Bei der Arbeit. (c) Sophia Eham

Durch die Zeit im Ausland habe ich völlig neue Dinge schätzen gelernt. Zum einen erkenne ich heute die hohe Lebensqualität hier und wie wichtig die zyklische Veränderung der Jahreszeiten für mich ist. Aber auch Faktoren wie wirtschaftliche, politische und institutionelle Sicherheit, Sauberkeit und Ordnung haben einen völlig neuen Stellenwert für mich bekommen. Besonders beruflich weiß ich heute eine gewisse Sicherheit zu schätzen. Denn manchmal ist aus der Lässigkeit im brasilianischen Künstlermilieu Unzuverlässigkeit geworden.

Durch meine Erfahrungen kann ich Impulse für die Zukunft in meiner Heimat setzen. Ich denke da vor allem an das Kulturleben, das ich durch zukünftige Projekte mit aufrecht erhalten möchte. Ich sehe auch einen Bedarf nach mehr unkonventionellen, freien Räumen, die Begegnungen ermöglichen. So bleibt die Region auch für junge Menschen attraktiv.

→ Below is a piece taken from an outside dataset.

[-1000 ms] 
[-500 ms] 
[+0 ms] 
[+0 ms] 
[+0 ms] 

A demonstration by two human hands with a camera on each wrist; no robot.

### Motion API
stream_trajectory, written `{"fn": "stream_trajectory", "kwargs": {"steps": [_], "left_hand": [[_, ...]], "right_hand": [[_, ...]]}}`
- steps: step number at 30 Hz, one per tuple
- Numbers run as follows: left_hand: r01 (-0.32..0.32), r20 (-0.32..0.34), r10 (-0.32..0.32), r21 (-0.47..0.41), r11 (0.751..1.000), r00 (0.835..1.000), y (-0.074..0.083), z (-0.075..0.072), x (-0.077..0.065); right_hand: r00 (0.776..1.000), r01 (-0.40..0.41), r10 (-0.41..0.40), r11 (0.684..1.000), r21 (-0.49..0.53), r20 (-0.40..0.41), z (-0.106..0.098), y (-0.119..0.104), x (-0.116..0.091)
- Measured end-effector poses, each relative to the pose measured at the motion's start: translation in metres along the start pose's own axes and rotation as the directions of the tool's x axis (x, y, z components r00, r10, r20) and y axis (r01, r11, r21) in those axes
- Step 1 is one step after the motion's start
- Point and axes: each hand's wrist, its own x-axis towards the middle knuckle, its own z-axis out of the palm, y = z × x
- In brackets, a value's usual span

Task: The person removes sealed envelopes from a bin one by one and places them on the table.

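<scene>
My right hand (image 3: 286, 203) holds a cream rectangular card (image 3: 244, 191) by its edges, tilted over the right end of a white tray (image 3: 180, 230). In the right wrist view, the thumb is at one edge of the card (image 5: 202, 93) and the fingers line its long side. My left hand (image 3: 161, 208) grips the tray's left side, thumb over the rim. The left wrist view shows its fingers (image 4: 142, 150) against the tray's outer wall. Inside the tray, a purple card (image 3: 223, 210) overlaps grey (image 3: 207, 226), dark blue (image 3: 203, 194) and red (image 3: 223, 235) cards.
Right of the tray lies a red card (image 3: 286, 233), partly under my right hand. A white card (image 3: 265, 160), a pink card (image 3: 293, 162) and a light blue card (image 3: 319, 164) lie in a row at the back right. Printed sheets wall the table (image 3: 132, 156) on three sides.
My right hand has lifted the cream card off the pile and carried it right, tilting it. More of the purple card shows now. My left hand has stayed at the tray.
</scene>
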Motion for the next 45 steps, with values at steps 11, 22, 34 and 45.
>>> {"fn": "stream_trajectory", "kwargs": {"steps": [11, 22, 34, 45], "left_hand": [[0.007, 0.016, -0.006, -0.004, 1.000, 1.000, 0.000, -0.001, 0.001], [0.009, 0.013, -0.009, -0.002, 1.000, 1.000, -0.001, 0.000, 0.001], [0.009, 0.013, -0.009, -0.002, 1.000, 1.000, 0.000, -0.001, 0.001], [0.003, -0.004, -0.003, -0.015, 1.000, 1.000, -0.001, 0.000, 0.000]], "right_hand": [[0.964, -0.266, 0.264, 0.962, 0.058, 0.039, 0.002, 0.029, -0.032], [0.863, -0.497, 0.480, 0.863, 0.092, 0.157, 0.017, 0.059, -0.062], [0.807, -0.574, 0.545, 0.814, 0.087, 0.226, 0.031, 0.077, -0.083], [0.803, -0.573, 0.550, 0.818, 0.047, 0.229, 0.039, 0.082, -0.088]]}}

Ich definiere mich gerne als Rückkehrerin. Heimkehren hat für mich viel mit Geborgenheit und Bodenständigkeit zu tun. Durch das Weggehen habe ich erkannt, dass Heimat auch bedeutet, ein weniger kompliziertes Leben zu führen. Mit Rückschrittlichkeit hat das aber nichts zu tun. Denn Rückkehren bedeutet nie, dass man zukünftig nicht wieder weiterziehen wird.